• [Data records]
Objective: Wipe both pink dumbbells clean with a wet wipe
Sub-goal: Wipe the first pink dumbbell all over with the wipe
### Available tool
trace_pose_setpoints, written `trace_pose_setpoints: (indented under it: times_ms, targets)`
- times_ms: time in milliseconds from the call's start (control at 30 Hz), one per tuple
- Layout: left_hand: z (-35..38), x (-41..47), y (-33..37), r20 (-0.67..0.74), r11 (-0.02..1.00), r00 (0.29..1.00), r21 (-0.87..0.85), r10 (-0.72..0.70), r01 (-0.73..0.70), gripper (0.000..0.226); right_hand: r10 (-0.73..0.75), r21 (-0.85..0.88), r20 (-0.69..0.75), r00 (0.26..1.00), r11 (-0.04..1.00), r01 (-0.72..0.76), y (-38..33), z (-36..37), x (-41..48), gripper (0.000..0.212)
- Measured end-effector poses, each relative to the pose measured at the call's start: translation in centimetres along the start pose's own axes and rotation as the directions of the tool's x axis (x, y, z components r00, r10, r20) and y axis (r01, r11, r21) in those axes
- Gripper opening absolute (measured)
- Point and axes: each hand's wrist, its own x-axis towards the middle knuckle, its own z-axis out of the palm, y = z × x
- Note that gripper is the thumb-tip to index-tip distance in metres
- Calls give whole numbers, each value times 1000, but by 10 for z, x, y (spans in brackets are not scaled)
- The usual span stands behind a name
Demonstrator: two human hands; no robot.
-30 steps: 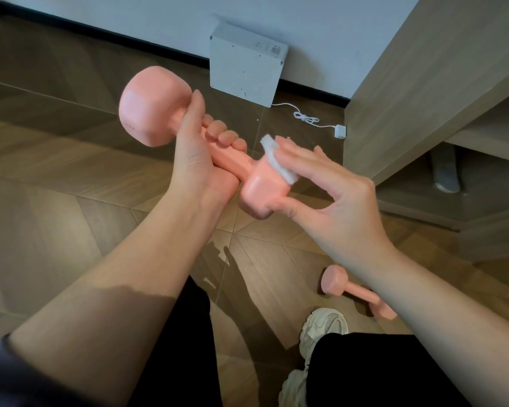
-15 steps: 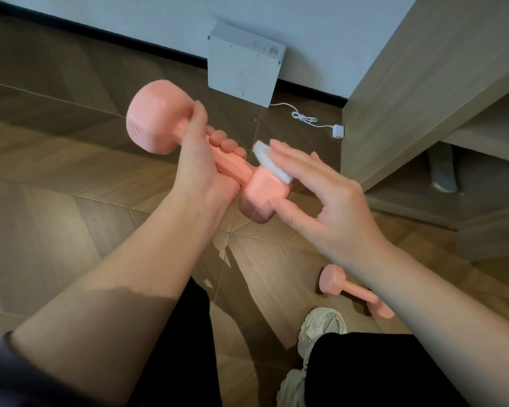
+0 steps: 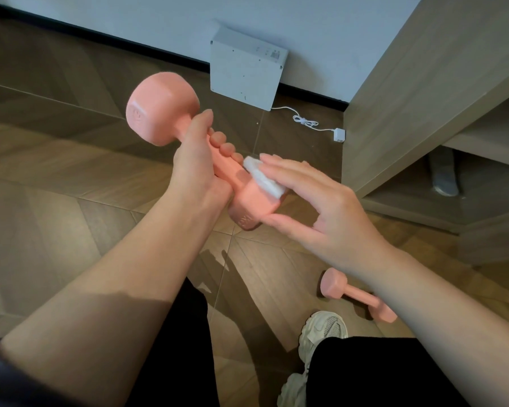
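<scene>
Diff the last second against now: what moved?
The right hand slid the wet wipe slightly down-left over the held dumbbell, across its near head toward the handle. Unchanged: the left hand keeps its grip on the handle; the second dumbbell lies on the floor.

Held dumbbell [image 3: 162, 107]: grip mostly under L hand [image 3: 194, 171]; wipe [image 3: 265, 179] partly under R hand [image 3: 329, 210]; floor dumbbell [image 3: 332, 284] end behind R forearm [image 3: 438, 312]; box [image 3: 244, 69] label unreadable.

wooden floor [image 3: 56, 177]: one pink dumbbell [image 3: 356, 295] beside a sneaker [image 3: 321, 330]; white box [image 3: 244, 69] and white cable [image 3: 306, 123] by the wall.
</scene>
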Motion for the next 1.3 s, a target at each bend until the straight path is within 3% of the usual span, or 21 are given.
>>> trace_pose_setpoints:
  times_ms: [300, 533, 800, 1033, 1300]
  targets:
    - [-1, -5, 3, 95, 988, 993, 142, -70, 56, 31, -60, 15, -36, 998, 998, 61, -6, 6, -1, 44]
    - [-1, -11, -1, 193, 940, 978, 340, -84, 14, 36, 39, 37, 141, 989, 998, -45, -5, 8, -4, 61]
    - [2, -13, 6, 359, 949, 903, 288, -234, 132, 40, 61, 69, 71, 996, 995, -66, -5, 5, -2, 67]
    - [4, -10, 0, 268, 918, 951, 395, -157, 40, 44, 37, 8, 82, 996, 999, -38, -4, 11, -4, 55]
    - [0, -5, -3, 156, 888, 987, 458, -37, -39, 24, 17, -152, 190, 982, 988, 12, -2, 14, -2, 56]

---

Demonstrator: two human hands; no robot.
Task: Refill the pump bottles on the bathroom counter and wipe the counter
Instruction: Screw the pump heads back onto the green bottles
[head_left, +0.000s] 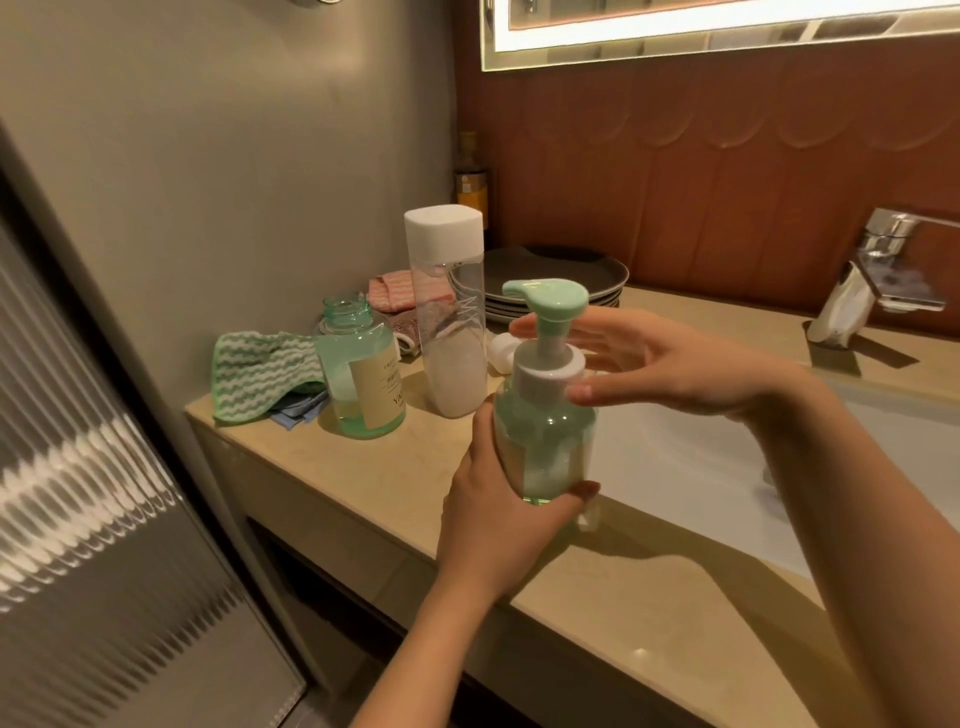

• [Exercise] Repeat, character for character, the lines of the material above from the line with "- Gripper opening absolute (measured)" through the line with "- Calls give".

• [Result of this exercise]
- Gripper opening absolute (measured)
- Point and axes: each hand's wrist, its own x-axis towards the middle knuckle, its own z-axis out of the palm, y = z × x
- Note that gripper is the thumb-tip to index-tip distance in metres
- Calls give whole numbers, each value times 1000, but by 10 for z, x, y (spans in brackets are not scaled)

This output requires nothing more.